> [Exercise goal]:
Read through the entries below and copy each line where "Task" turns up.

++++++

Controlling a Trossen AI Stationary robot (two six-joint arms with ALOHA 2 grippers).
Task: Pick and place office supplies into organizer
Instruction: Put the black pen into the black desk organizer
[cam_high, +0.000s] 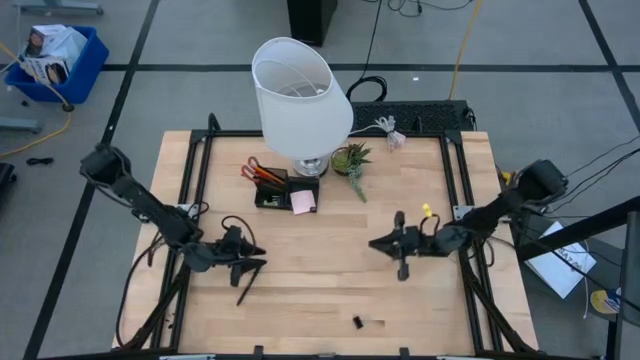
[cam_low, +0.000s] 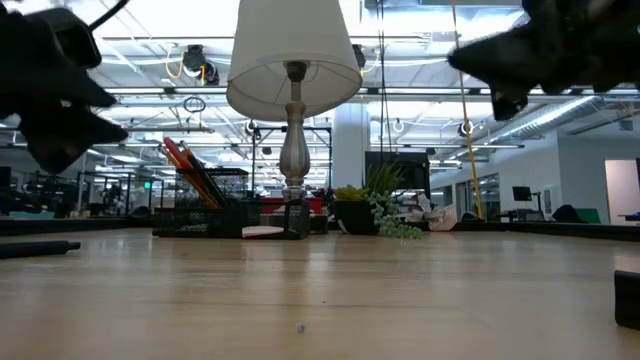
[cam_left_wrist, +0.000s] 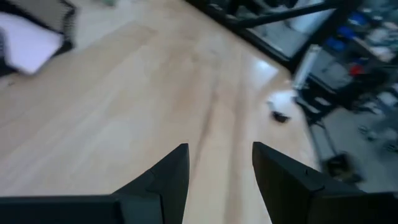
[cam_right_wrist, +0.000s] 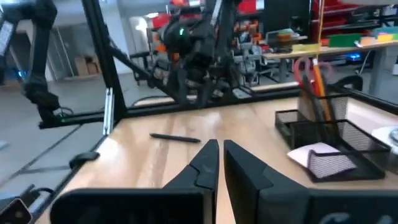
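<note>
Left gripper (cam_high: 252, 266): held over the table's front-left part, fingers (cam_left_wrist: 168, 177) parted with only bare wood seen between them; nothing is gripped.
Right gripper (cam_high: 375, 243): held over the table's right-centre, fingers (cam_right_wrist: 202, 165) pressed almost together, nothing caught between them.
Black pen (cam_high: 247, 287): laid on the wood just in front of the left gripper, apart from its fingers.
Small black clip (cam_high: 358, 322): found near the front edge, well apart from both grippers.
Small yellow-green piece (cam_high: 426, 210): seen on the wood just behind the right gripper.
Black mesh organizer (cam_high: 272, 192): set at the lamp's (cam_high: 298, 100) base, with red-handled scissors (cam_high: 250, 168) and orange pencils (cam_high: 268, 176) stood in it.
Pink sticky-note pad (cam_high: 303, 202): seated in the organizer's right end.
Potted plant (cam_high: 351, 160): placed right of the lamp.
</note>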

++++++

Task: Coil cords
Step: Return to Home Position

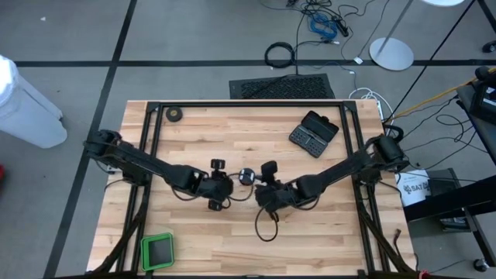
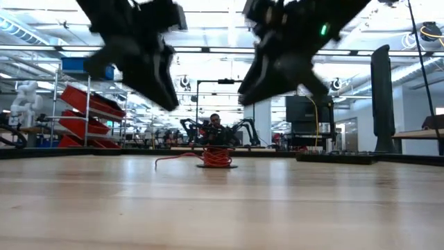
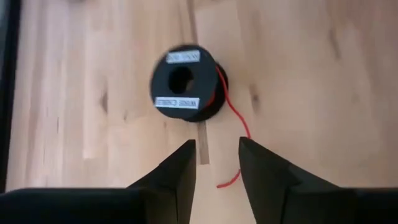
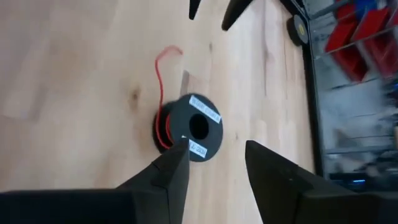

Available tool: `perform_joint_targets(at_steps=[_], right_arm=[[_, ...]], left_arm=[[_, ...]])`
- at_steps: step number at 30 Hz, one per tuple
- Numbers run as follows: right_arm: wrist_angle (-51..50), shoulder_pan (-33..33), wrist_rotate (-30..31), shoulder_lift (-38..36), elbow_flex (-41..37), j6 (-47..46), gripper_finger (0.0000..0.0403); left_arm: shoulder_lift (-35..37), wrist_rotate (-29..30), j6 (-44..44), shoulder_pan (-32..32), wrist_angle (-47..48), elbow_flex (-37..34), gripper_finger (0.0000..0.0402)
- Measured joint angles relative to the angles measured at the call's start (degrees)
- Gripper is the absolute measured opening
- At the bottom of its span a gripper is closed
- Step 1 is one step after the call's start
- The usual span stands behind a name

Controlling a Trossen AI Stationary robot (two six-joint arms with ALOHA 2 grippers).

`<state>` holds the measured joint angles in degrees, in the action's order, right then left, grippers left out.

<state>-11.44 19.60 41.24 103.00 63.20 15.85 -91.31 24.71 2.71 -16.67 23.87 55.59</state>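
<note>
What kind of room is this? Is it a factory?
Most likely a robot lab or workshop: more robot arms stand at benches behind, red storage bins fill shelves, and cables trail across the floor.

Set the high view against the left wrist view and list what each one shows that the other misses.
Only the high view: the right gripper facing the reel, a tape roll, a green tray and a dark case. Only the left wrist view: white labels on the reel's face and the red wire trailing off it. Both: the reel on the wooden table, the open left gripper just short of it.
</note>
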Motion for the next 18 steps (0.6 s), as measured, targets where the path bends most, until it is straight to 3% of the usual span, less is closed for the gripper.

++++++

> [Expected answer]:
Task: Pick and place office supplies into organizer
Task: Coil cords

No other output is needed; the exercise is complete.